SARSstock featured performances by some of the world’s biggest bands, including the Rolling Stones, AC/DC and Rush. It attracted more than 500,000 people to Downsview Park in North Toronto.

It was a herculean endeavour, with McArthur and her team tasked with managing a medium-sized city that sprang up literally overnight, and disappeared just as quickly. “We were making it up as we went along,” says McArthur, who spent the best part of six weeks living in a trailer at the concert site, subsisting largely on a diet of Timbits and double-doubles.

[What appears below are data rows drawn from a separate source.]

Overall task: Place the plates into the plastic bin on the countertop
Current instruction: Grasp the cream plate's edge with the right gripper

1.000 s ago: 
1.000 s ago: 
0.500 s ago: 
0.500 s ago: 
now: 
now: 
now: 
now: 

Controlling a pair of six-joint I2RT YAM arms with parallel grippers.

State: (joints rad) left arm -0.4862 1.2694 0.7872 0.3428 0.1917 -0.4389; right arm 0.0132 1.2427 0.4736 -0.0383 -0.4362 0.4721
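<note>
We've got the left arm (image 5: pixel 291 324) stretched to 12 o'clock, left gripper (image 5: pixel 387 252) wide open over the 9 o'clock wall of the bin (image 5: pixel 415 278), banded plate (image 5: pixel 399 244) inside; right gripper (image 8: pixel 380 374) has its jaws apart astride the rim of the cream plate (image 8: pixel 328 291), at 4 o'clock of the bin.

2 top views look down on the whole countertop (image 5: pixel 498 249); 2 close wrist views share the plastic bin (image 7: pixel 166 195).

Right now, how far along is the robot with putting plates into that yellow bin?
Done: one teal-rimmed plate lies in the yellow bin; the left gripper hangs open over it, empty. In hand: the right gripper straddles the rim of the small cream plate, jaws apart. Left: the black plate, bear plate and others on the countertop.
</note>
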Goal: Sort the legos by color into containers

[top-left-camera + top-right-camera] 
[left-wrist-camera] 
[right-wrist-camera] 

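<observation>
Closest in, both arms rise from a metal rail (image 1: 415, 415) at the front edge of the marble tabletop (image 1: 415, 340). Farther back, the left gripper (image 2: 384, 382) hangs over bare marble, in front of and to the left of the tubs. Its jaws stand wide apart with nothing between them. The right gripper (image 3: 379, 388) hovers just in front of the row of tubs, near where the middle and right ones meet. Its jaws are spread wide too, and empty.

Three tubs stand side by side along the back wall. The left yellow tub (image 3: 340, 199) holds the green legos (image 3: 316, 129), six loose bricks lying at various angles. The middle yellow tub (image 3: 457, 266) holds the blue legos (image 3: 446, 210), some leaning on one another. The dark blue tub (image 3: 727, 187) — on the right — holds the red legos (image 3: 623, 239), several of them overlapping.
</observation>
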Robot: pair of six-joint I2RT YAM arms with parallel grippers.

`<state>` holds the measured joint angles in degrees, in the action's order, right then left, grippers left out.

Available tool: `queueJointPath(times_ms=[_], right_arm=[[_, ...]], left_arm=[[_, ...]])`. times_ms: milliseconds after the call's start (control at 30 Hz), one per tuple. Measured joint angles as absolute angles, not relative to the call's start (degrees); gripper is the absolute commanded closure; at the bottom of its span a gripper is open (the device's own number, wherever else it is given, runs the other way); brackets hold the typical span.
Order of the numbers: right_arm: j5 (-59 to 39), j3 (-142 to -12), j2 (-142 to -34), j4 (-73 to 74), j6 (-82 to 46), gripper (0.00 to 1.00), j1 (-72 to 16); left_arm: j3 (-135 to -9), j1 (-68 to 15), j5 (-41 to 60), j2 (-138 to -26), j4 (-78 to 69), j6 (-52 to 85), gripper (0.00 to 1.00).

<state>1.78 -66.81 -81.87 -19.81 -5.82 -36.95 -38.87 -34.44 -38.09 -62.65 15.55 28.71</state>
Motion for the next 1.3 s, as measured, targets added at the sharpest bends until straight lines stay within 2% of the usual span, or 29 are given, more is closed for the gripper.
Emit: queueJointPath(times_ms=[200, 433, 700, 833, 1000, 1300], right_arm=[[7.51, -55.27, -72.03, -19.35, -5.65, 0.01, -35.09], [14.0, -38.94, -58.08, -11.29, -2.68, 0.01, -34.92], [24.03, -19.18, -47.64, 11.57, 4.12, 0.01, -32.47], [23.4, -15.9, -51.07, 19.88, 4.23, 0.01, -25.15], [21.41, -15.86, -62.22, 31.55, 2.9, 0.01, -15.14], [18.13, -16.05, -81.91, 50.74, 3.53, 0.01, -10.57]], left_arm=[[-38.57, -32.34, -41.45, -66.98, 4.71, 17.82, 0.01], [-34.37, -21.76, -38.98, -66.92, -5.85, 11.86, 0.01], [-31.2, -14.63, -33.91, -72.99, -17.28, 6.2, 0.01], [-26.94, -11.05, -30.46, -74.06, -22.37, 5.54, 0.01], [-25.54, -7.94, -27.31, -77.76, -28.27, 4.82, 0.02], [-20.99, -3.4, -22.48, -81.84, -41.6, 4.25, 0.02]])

McArthur’s team brought in the best crisis planners and considered every contingency, right down to erecting a temporary morgue on site that was thankfully never used. In the end, she says with a hint of pride, SARSstock produced fewer incidents than Pope John Paul II’s visit to Downsview Park the previous year. So much for the perils of the rock n’ roll lifestyle.

McArthur left Molson in 2005, but has continued to make food and beverage marketing a career cornerstone. Nourish, the food and beverage marketing agency she launched 14 years ago, has grown to 20 full-time staff with offices in both Toronto and Montreal and a predominantly female executive team.

Salima Jivraj was the founder and director of marketing for the Halal Food Festival Toronto when McArthur offered her a job in 2016. Her appointment at Nourish marked the beginning of a fruitful partnership between the two women.

“I’ve been with her pretty much every step of the way in the last seven years in terms of her decision-making, how she wants the company to run, and it’s never felt like she’s my boss,” she says. “I always tell people she’s my mentor.”

She describes her longtime colleague as a “fearless” leader and a “steady ship,” someone with an innate ability to always lift up those around her. “I know it’s a cliché to say she’s a strong women, but she really is,” she says. “Sometimes when you think of fearless leaders, you think of aggressive and ruthless, but she does everything with a lot of grace.”

While more sedate than the fast-paced world of beer, McArthur says she is happier than ever, with a healthy business in a vibrant and fast-moving sector. “I’m having the best time of my life right now,” she says. “I love it.”

When she’s not working, the mother of three (and grandmother of two) is a running, cycling and hiking enthusiast whose training regimen is so intense her personal trainer has taken to calling her “the beast.”

“I’m pretty driven in all parts of my life,” she says. It’s a trait she inherited from her father, himself a hard-nosed competitor who once played international rugby (“and has the broken nose to prove it,” says McArthur). Sometimes when she runs, she wears a hoodie given to her by her kids that reads “I run to burn off the crazy.”

In many ways, it is the perfect encapsulation of her high-energy personality  “I need to do something,” she says. “It’s just the way I’m wired.”